In Susan’s case, joining the Change Network helped her become more sensitive to unspoken power structures and how they’re perceived by the community--even in activities as simple as designing a marketing flyer.
For example, when her team created a bilingual flyer, they initially placed English on the left and Spanish on the right. Susan noticed the majority of people reading the flyer were Spanish-speakers—and people read left to right. She realized they were still privileging the English speakers by placing the languages that way.

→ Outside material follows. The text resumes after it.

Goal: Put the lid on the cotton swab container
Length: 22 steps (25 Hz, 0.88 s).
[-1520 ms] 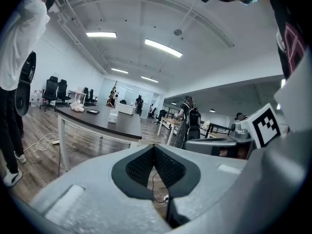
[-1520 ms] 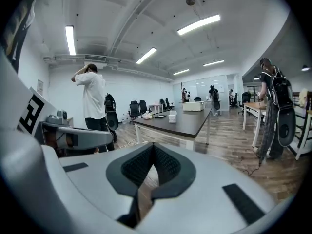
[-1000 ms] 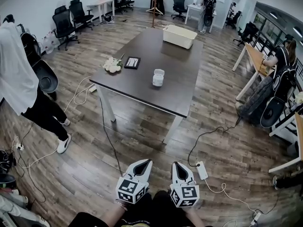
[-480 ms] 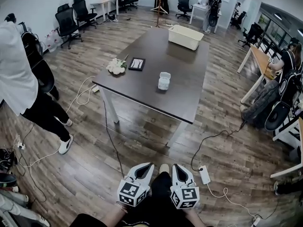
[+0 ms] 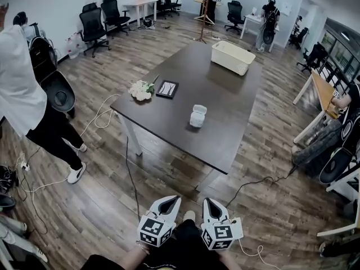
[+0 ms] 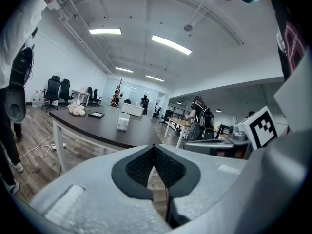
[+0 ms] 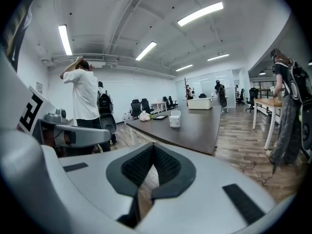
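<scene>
Left hand-held gripper (image 5: 170, 199), right hand-held gripper (image 5: 209, 202) closed, empty — cotton swab container (image 5: 197, 116) tiny, lid indistinct.

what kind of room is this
Most likely an open-plan office or lab workspace. Black rolling office chairs line the far wall beside a white desk, and a long dark table stands in the middle of the wood-look floor.

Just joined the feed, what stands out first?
A long dark table fills mid-room, a small white container near its middle, a white basket at its far end. Low in the head view, the left gripper and right gripper hang side by side, fingers shut and empty, short of the table.
</scene>
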Motion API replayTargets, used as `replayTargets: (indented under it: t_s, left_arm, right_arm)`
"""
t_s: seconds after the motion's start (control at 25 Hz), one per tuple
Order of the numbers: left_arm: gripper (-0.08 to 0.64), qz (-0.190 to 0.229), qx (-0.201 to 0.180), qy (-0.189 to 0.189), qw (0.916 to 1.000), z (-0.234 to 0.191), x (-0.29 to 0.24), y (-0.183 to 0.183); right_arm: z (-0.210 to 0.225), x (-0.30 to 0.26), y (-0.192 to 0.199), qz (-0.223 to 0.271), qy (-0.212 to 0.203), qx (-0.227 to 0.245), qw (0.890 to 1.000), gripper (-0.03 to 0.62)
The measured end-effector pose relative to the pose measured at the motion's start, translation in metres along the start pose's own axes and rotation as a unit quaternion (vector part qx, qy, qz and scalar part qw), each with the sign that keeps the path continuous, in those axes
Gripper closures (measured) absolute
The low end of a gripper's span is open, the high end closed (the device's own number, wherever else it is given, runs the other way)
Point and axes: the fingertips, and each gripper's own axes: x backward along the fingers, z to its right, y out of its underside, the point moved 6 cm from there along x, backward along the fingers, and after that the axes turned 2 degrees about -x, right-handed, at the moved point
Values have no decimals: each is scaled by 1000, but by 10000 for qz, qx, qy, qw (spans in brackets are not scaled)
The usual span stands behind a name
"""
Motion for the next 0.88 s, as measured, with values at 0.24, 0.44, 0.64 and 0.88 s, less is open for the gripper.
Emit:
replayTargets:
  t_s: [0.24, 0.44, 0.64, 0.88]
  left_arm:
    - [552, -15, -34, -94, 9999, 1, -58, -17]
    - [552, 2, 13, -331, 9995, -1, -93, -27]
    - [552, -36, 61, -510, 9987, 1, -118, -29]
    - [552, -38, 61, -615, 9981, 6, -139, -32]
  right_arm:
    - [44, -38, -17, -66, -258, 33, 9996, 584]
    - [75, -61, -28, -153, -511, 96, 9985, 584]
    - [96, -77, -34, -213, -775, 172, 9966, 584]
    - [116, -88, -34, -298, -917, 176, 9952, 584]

In another case, when designing a flyer for Northwest Philly outreach, the team initially featured photographs of their staff. Upon recommendation from Toya, their Northwest Philadelphia Community Liaison, they redesigned the flyer to solely feature images of participants. The flyer went from being organization-focused to community-focused.
“We now look at everything through those OF/BY/FOR ALL lenses. When we fly flags that are all about us, we send messages we’re not intending to send. An organization like ours is wholly dependent on trust. We won’t survive without that. We need to fly the flags of our communities,” said Susan.